> **What you need to do**:
Only one span belongs in the answer: the line holding "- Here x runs" through the last line of the entries below, retyped exactly.

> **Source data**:

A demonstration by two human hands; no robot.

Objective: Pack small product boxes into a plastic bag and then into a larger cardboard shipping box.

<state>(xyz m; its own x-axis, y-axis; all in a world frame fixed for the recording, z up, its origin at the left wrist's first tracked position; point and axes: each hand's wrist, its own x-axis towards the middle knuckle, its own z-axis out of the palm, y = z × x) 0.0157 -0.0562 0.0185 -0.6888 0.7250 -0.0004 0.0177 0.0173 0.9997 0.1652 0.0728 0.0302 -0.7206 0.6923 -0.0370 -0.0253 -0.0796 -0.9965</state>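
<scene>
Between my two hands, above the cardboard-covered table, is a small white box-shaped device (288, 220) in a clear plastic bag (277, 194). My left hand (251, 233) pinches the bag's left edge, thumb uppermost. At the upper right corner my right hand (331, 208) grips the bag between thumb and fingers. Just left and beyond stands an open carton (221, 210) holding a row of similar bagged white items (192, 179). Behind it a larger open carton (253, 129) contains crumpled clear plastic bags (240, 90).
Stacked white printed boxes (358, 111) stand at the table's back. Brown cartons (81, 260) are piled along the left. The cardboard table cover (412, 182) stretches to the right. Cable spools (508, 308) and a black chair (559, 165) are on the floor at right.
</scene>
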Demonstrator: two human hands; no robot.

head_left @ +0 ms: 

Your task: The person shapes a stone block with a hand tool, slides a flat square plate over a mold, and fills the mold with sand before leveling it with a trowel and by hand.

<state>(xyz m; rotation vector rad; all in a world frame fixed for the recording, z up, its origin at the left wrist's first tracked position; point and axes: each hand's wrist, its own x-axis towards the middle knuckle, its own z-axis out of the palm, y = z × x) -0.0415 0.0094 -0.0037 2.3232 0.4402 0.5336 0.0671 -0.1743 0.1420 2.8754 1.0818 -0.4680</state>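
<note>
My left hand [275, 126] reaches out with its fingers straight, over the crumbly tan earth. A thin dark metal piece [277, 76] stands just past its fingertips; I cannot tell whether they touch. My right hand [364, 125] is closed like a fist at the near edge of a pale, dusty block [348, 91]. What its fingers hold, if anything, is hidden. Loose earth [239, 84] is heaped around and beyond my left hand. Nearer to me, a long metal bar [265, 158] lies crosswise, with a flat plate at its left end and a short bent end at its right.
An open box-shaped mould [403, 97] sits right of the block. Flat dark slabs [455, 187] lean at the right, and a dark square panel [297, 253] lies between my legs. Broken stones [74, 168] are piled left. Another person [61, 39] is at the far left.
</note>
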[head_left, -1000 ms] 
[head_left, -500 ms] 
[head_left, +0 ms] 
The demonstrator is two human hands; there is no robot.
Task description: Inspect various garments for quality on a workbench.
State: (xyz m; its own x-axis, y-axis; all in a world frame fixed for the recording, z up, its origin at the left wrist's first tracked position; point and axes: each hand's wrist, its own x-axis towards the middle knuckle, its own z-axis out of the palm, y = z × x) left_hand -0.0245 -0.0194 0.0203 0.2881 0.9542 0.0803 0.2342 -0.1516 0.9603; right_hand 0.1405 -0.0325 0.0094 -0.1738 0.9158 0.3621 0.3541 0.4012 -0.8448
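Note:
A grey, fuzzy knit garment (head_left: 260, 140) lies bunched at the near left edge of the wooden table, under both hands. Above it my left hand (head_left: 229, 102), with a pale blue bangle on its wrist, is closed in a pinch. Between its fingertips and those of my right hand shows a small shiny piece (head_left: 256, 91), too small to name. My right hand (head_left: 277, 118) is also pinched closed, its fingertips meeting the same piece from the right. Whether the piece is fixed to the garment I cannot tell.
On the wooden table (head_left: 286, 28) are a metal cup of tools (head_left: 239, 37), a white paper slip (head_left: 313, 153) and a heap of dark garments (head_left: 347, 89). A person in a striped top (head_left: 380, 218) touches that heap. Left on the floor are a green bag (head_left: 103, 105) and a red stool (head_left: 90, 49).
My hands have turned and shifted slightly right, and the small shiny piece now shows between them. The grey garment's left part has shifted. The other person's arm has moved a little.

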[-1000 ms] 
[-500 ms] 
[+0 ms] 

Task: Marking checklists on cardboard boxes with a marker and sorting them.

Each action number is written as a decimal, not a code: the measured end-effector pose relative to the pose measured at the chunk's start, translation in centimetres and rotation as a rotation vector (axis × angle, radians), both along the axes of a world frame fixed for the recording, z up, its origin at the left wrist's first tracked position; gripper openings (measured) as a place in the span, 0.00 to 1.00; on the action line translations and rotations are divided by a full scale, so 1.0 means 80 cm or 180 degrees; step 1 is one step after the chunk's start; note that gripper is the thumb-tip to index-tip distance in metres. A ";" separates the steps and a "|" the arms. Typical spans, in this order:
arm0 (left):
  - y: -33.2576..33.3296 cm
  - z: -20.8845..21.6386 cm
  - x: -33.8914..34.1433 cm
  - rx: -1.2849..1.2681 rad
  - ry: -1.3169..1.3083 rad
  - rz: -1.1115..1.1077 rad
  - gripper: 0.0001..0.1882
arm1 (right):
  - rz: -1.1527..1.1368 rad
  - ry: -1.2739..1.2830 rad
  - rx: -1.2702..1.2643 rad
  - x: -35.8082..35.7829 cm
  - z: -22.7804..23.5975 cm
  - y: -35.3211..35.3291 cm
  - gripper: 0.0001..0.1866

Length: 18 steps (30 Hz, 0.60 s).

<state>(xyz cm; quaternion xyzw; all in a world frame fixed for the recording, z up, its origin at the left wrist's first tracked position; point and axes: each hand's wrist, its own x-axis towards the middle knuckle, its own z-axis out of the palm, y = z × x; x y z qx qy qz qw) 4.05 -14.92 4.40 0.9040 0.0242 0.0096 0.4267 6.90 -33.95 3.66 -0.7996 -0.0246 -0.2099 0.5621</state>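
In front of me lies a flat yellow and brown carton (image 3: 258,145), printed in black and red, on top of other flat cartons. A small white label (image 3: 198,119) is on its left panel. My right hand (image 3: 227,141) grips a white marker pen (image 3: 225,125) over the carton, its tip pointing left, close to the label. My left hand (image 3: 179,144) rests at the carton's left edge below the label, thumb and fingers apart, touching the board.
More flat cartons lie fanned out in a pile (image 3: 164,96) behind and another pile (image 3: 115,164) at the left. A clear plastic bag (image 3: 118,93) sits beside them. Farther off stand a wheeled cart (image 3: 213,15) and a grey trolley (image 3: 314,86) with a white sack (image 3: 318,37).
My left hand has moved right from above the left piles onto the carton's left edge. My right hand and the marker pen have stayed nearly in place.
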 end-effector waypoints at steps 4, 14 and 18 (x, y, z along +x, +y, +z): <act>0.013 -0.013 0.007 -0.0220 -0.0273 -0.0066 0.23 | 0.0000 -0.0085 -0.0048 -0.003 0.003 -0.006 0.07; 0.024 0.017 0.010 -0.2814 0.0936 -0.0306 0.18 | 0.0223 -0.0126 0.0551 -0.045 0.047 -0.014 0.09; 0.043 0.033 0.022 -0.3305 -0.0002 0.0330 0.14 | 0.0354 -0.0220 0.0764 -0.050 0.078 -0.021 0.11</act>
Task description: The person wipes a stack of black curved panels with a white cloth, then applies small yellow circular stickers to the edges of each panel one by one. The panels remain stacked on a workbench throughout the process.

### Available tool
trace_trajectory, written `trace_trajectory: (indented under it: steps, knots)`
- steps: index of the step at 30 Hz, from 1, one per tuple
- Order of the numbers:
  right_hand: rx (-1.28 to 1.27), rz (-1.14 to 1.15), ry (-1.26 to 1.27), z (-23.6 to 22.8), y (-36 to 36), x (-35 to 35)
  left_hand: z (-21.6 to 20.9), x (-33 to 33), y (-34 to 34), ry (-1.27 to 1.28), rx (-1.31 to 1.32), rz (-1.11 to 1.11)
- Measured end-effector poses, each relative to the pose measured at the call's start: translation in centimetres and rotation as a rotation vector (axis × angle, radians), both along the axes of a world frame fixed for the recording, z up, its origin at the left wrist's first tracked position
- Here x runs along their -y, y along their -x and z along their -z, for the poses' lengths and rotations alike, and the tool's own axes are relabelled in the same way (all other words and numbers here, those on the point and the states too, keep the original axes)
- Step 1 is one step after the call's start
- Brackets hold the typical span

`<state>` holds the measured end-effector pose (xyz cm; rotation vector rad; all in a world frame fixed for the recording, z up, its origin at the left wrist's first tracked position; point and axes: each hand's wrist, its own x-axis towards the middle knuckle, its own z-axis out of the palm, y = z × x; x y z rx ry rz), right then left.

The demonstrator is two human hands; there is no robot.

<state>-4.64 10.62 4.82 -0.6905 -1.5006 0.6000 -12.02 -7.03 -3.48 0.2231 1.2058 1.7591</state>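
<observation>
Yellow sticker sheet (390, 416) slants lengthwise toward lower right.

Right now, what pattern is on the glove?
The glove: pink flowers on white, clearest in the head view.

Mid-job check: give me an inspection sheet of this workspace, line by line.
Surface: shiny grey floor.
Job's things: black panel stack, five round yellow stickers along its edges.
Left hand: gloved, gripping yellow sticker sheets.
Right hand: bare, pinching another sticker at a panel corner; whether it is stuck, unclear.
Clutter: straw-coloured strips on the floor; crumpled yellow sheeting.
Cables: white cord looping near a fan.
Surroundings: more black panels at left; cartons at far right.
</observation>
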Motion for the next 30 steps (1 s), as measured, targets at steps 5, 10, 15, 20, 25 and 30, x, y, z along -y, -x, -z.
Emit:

> **Result of this exercise**:
- Here x runs along their -y, y along their -x and z along their -z, for the poses' lengths and rotations alike, and the tool's own axes are relabelled in the same way (all other words and numbers here, those on the point and the states too, keep the original axes)
- Step 1 is one step after the call's start
- Brackets hold the typical span

`<state>` holds the measured end-effector pose (xyz cm; rotation vector rad; all in a world frame fixed for the recording, z up, its origin at the left wrist's first tracked position; point and axes: each hand's wrist, its own x-axis towards the middle knuckle, its own z-axis out of the palm, y = z × x; x y z rx ry rz), right then left.

The demonstrator is two human hands; there is no robot.

<state>-4.64 10.62 4.82 -0.6905 -1.5006 0.6000 -12.02 -7.03 -3.48 0.2231 1.2058 1.7591</state>
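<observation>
Yellow sticker sheet (390, 416) slants lengthwise toward lower right.

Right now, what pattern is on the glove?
The glove: pink flowers on white, clearest in the head view.

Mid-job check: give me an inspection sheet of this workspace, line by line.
Surface: shiny grey floor.
Job's things: black panel stack, five round yellow stickers along its edges.
Left hand: gloved, gripping yellow sticker sheets.
Right hand: bare, pinching another sticker at a panel corner; whether it is stuck, unclear.
Clutter: straw-coloured strips on the floor; crumpled yellow sheeting.
Cables: white cord looping near a fan.
Surroundings: more black panels at left; cartons at far right.
</observation>
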Motion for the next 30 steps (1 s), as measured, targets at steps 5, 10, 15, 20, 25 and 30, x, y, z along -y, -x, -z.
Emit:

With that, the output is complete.